About this exercise.
Retype each of the records below exactly, leaving the pictures out.

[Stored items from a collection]
^^^^^^^^^^^^^^^^

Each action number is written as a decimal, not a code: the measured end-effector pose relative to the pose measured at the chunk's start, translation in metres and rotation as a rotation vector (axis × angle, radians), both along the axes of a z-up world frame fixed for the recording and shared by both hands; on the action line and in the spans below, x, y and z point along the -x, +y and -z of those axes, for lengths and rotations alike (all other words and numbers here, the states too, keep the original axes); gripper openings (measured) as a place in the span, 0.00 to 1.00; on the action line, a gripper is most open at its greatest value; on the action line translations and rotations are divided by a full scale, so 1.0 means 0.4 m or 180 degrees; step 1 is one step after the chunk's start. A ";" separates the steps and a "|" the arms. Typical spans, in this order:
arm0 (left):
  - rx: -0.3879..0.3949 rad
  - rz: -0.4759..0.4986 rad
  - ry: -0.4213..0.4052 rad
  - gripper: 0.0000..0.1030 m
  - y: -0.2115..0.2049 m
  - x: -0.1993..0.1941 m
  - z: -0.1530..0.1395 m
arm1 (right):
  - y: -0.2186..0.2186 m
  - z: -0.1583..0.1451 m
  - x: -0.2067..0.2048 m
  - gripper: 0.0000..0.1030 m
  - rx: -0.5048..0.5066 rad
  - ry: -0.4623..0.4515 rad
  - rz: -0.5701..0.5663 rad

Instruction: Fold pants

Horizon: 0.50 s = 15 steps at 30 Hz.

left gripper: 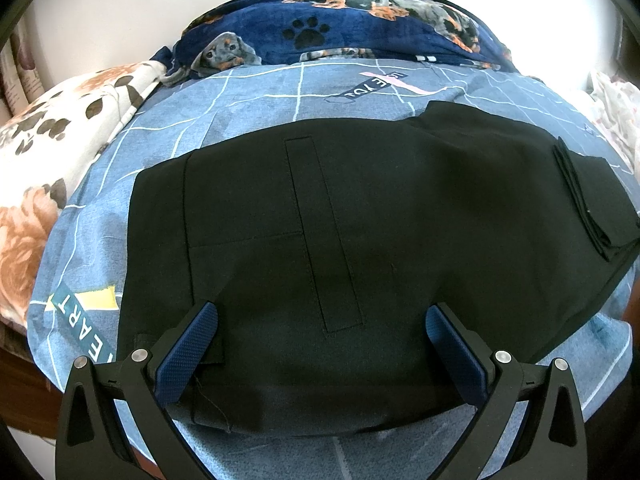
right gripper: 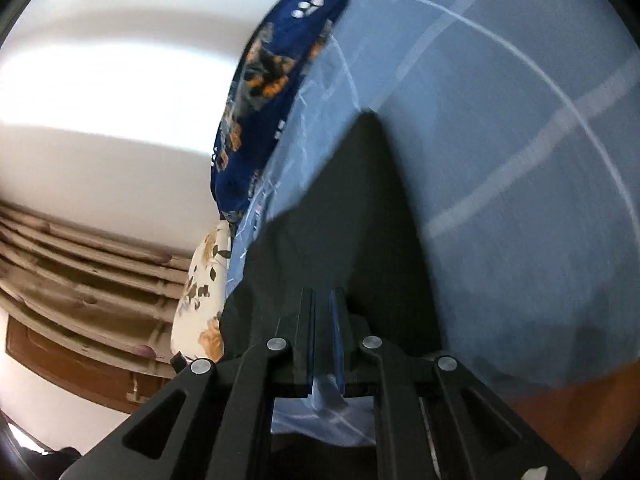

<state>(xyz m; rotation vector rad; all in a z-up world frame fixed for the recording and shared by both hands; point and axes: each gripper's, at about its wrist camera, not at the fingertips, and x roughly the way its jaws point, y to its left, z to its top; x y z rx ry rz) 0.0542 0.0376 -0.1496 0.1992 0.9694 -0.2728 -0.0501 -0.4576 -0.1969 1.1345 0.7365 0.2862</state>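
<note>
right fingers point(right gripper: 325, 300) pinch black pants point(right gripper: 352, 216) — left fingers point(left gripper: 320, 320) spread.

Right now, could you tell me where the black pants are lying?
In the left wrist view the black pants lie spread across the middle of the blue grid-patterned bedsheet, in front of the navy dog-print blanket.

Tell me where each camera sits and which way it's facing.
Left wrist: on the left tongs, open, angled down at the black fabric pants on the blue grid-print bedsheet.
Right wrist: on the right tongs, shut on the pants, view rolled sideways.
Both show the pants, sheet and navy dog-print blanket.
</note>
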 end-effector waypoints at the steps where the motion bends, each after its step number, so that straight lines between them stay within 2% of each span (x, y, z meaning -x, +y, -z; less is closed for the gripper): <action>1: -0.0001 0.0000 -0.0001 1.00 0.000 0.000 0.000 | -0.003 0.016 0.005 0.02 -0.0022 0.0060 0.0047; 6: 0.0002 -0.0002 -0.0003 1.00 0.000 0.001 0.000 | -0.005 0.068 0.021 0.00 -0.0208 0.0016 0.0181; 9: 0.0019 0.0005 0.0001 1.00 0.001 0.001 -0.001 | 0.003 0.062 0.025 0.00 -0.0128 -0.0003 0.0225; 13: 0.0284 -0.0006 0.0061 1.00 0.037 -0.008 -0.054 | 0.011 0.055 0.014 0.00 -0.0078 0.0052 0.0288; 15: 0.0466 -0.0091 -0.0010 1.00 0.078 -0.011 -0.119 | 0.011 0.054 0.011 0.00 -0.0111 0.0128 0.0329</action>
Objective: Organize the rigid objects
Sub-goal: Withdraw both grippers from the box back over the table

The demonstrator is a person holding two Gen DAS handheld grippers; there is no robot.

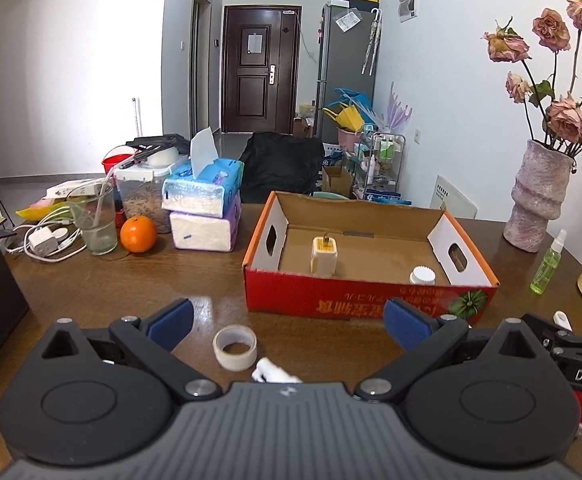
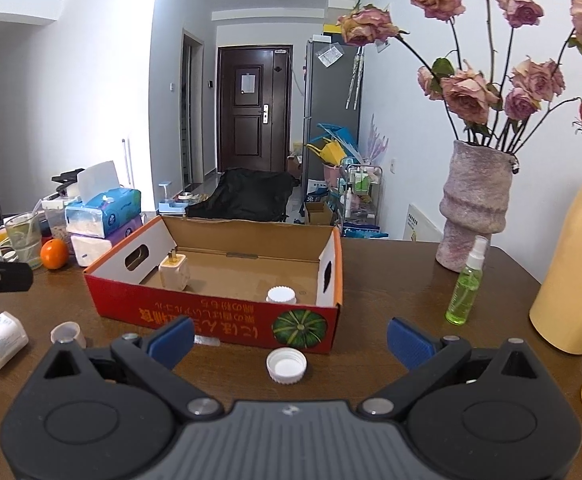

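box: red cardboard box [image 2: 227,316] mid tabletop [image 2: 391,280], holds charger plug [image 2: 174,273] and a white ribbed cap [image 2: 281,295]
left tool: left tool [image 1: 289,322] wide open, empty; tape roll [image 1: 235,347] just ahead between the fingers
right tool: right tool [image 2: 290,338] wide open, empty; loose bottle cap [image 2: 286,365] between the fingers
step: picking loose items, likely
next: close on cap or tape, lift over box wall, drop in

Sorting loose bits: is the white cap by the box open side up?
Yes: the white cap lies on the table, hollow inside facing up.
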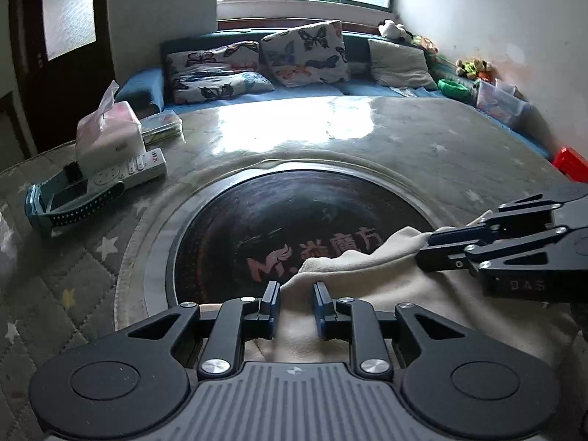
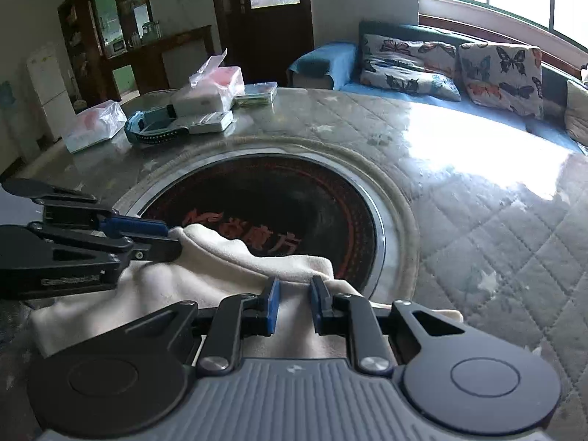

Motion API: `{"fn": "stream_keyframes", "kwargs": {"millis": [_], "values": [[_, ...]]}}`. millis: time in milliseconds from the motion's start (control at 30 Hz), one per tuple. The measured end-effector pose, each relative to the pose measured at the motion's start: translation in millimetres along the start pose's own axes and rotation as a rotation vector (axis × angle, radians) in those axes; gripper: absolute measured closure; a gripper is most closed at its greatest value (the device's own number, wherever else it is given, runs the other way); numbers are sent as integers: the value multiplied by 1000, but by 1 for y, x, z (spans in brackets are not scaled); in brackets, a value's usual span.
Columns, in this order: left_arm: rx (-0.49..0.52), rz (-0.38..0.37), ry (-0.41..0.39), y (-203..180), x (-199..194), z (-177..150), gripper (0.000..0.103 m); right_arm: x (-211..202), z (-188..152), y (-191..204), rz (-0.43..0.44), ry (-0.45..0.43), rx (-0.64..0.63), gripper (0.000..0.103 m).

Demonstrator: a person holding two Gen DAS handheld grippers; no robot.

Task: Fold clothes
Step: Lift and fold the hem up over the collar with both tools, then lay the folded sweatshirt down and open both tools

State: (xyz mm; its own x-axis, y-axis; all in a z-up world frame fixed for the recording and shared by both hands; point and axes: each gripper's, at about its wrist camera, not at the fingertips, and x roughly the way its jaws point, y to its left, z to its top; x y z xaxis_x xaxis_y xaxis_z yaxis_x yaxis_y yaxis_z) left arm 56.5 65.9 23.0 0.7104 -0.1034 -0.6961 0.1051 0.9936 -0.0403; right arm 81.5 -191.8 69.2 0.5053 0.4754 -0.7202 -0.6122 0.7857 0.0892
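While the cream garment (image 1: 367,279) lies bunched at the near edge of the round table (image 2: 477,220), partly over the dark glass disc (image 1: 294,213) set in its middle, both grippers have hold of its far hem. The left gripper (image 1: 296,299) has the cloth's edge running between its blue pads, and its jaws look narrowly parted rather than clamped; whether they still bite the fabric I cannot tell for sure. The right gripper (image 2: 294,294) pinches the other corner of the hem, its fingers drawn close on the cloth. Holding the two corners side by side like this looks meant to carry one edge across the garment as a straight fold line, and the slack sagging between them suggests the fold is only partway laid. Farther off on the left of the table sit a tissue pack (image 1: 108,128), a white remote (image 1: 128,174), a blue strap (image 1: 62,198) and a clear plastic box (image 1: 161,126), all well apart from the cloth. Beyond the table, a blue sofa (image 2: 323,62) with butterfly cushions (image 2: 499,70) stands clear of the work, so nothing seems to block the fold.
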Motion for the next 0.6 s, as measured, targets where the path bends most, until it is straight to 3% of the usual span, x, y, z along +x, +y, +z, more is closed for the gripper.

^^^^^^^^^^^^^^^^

Problem solution.
Each action number is written as a decimal, not a code: the measured end-effector pose relative to the pose measured at the chunk's start, translation in metres and rotation as a rotation vector (axis × angle, radians), both along the axes of a z-up world frame fixed for the recording and shared by both hands; on the action line and in the spans below, x, y and z point along the -x, +y and -z of those axes, for lengths and rotations alike (all other words and numbers here, the states too, keep the original axes); gripper openings (measured) as a place in the span, 0.00 to 1.00; on the action line, a gripper is most open at its greatest value; on the action line translations and rotations are divided by a full scale, so 1.0 means 0.4 m or 180 degrees; step 1 is one step after the chunk's start. A ";" separates the steps and a "|" the arms. Typical spans, in this order:
arm0 (left):
  - rx: -0.3879..0.3949 rad
  - rz: -0.4759..0.4986 rad
  - ry: -0.4213..0.4052 rad
  - gripper: 0.0000..0.1030 m
  - y: -0.2115..0.2049 m
  - x: -0.1993..0.1941 m
  - z: -0.1530..0.1395 m
arm1 (right):
  - y: -0.2186..0.2186 m
  - z: -0.1583..0.1451 m
  - x: -0.2067..0.2048 m
  - gripper: 0.0000..0.1030 m
  - rx: -0.5048..0.5066 rad
  - ry: -0.4623..0.4515 rad
  - rz: -0.5701..0.5663 rad

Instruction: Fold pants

Horizon: 0.50 s = 15 steps at 30 Hz.

left gripper: 
right gripper: 

<state>(xyz m; rotation vector rad; all in a z-up world frame fixed for the recording and shared by both hands; point and axes: each gripper's, at about its wrist camera, not at the fingertips, and x roughly the way its jaws point, y to its left, z to its top; x y z rx ry rz) 0.0542 0.0376 -0.1496 0.1992 0.9694 -0.2728 -0.0501 -0.4576 -0.1969 1.1345 0.7365 0.2862</state>
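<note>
right fingers point(right gripper: 325, 300) pinch black pants point(right gripper: 352, 216) — left fingers point(left gripper: 320, 320) spread.

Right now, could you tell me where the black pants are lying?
In the left wrist view the black pants lie spread across the middle of the blue grid-patterned bedsheet, in front of the navy dog-print blanket.

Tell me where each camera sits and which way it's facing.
Left wrist: on the left tongs, open, angled down at the black fabric pants on the blue grid-print bedsheet.
Right wrist: on the right tongs, shut on the pants, view rolled sideways.
Both show the pants, sheet and navy dog-print blanket.
</note>
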 end-effector waypoints at the steps where the motion bends, each after its step number, so that straight lines between them stay within 2% of each span (x, y, z meaning -x, +y, -z; less is closed for the gripper): <action>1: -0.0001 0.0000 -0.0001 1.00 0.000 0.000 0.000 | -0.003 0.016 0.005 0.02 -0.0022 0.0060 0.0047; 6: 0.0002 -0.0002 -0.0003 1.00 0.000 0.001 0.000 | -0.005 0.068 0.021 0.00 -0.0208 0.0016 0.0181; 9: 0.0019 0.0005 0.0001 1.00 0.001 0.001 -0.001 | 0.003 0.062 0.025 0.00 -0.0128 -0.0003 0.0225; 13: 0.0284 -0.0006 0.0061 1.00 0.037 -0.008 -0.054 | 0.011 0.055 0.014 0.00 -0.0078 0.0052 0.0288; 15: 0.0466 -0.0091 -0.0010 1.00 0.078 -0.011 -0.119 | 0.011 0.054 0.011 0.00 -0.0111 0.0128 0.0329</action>
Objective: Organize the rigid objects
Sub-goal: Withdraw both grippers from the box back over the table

The demonstrator is a person holding two Gen DAS handheld grippers; there is no robot.


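box: red cardboard box [image 2: 227,316] mid tabletop [image 2: 391,280], holds charger plug [image 2: 174,273] and a white ribbed cap [image 2: 281,295]
left tool: left tool [image 1: 289,322] wide open, empty; tape roll [image 1: 235,347] just ahead between the fingers
right tool: right tool [image 2: 290,338] wide open, empty; loose bottle cap [image 2: 286,365] between the fingers
step: picking loose items, likely
next: close on cap or tape, lift over box wall, drop in

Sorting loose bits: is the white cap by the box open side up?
Yes: the white cap lies on the table, hollow inside facing up.
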
Motion API: `{"fn": "stream_keyframes", "kwargs": {"millis": [_], "values": [[_, ...]]}}`. millis: time in milliseconds from the motion's start (control at 30 Hz), one per tuple. The measured end-effector pose, each relative to the pose measured at the motion's start: translation in millimetres along the start pose's own axes and rotation as a rotation vector (axis × angle, radians) in those axes; gripper: absolute measured closure; a gripper is most closed at its greatest value (the device's own number, wherever else it is given, runs the other way); numbers are sent as integers: the value multiplied by 1000, but by 1 for y, x, z (spans in brackets are not scaled); in brackets, a value's usual span.
Columns, in this order: left_arm: rx (-0.49..0.52), rz (-0.38..0.37), ry (-0.41..0.39), y (-203..180), x (-199..194), z (-177..150), gripper (0.000..0.103 m); right_arm: x (-211..202), z (-188..152), y (-191..204), rz (-0.43..0.44), ry (-0.45..0.43), rx (-0.64..0.63), gripper (0.000..0.103 m).

Demonstrator: a person holding two Gen DAS handheld grippers; no robot.

Task: Fold clothes
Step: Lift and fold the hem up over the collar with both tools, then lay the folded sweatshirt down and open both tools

State: (xyz mm; its own x-axis, y-axis; all in a z-up world frame fixed for the recording and shared by both hands; point and axes: each gripper's, at about its wrist camera, not at the fingertips, and x roughly the way its jaws point, y to its left, z to its top; x y z xaxis_x xaxis_y xaxis_z yaxis_x yaxis_y yaxis_z) left arm 56.5 65.9 23.0 0.7104 -0.1034 -0.6961 0.1051 0.9936 -0.0403; right arm 81.5 -191.8 69.2 0.5053 0.4754 -0.7202 -0.6122 0.7857 0.0892
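While the cream garment (image 1: 367,279) lies bunched at the near edge of the round table (image 2: 477,220), partly over the dark glass disc (image 1: 294,213) set in its middle, both grippers have hold of its far hem. The left gripper (image 1: 296,299) has the cloth's edge running between its blue pads, and its jaws look narrowly parted rather than clamped; whether they still bite the fabric I cannot tell for sure. The right gripper (image 2: 294,294) pinches the other corner of the hem, its fingers drawn close on the cloth. Holding the two corners side by side like this looks meant to carry one edge across the garment as a straight fold line, and the slack sagging between them suggests the fold is only partway laid. Farther off on the left of the table sit a tissue pack (image 1: 108,128), a white remote (image 1: 128,174), a blue strap (image 1: 62,198) and a clear plastic box (image 1: 161,126), all well apart from the cloth. Beyond the table, a blue sofa (image 2: 323,62) with butterfly cushions (image 2: 499,70) stands clear of the work, so nothing seems to block the fold.
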Motion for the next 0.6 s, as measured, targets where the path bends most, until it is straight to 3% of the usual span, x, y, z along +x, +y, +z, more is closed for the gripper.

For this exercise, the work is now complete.